• [What is being asked] List every line in this data where the string "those" occurs.

Collected data:
=-=-=
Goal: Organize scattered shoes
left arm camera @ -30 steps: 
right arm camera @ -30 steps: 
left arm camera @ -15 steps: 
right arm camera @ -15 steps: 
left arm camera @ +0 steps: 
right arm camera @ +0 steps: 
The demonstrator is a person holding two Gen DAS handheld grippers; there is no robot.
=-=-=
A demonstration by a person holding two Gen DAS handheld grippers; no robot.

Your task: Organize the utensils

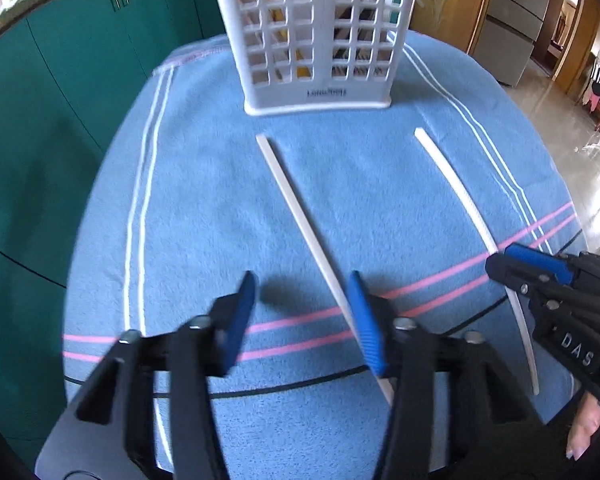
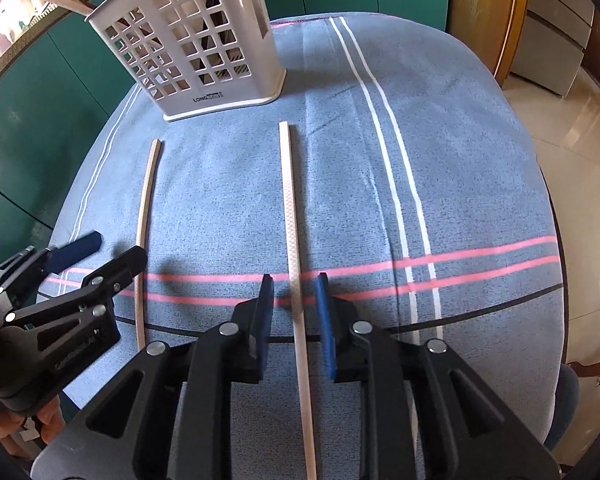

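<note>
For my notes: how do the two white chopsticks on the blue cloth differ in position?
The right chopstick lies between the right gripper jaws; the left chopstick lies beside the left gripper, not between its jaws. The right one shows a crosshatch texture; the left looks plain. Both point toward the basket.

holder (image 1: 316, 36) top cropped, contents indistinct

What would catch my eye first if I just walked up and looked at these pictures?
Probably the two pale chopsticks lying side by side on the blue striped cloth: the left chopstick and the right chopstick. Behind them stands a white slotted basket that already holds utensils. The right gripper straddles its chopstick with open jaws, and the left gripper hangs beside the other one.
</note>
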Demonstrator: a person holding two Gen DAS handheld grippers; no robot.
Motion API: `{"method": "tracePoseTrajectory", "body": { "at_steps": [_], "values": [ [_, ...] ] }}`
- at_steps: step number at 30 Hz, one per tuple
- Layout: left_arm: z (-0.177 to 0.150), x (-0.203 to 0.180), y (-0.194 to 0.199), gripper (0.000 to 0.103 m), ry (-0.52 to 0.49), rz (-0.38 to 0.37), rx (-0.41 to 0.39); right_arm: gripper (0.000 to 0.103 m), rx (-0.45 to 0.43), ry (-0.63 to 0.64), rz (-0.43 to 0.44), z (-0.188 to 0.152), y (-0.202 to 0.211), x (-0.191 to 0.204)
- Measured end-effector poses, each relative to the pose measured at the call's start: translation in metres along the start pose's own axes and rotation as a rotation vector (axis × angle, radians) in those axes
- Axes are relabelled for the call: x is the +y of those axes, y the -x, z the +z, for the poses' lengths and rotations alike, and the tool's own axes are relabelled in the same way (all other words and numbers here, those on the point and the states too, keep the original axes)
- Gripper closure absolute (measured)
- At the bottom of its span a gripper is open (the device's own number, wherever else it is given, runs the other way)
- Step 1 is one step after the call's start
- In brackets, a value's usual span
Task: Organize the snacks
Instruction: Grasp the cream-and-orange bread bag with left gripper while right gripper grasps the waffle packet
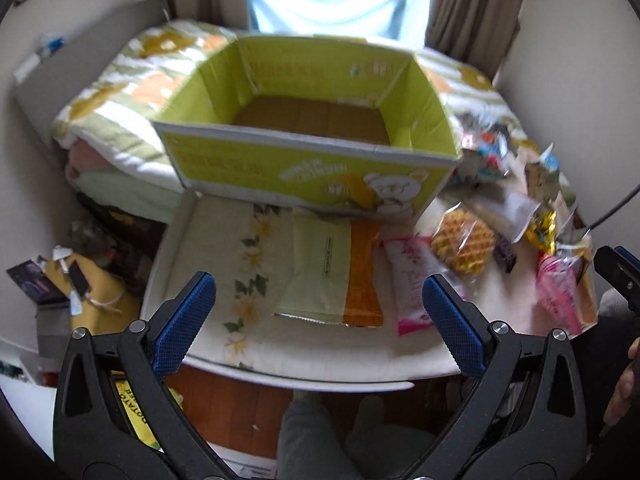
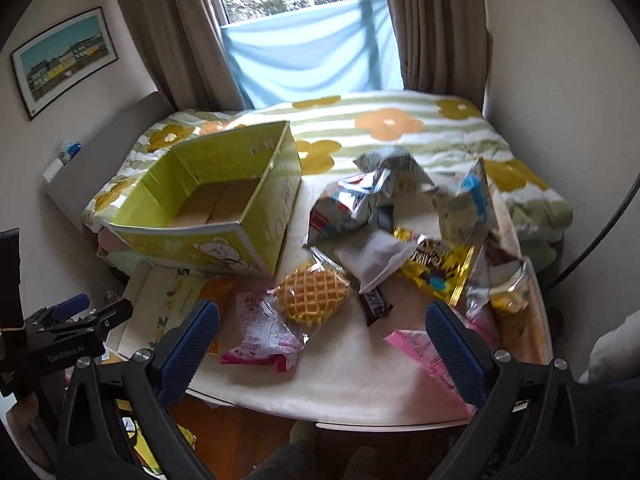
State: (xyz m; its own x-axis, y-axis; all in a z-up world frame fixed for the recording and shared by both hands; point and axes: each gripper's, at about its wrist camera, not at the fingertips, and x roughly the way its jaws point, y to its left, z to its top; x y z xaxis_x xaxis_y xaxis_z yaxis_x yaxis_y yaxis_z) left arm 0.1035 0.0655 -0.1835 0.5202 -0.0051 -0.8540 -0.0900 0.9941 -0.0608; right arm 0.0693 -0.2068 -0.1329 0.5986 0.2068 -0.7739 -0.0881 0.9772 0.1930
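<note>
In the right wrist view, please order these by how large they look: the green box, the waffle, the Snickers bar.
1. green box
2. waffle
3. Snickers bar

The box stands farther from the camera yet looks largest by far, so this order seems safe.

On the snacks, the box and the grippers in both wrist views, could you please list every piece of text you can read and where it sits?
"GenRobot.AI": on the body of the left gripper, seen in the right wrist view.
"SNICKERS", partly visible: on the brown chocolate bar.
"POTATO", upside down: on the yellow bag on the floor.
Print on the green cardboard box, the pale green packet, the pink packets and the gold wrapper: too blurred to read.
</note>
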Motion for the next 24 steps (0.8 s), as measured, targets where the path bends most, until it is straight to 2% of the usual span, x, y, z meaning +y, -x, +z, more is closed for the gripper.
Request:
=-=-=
• [Solution to this exercise]
- Measured end-effector poses, each relative to the pose measured at the call's start: translation in metres along the start pose's own axes and rotation as a rotation vector (axis × angle, radians) in those axes
- Axes are relabelled for the call: x is the +y of those axes, y the -x, z the +z, for the poses' lengths and rotations alike, and the tool's own axes are relabelled in the same way (all other words and numbers here, those on the point and the states too, keep the original axes)

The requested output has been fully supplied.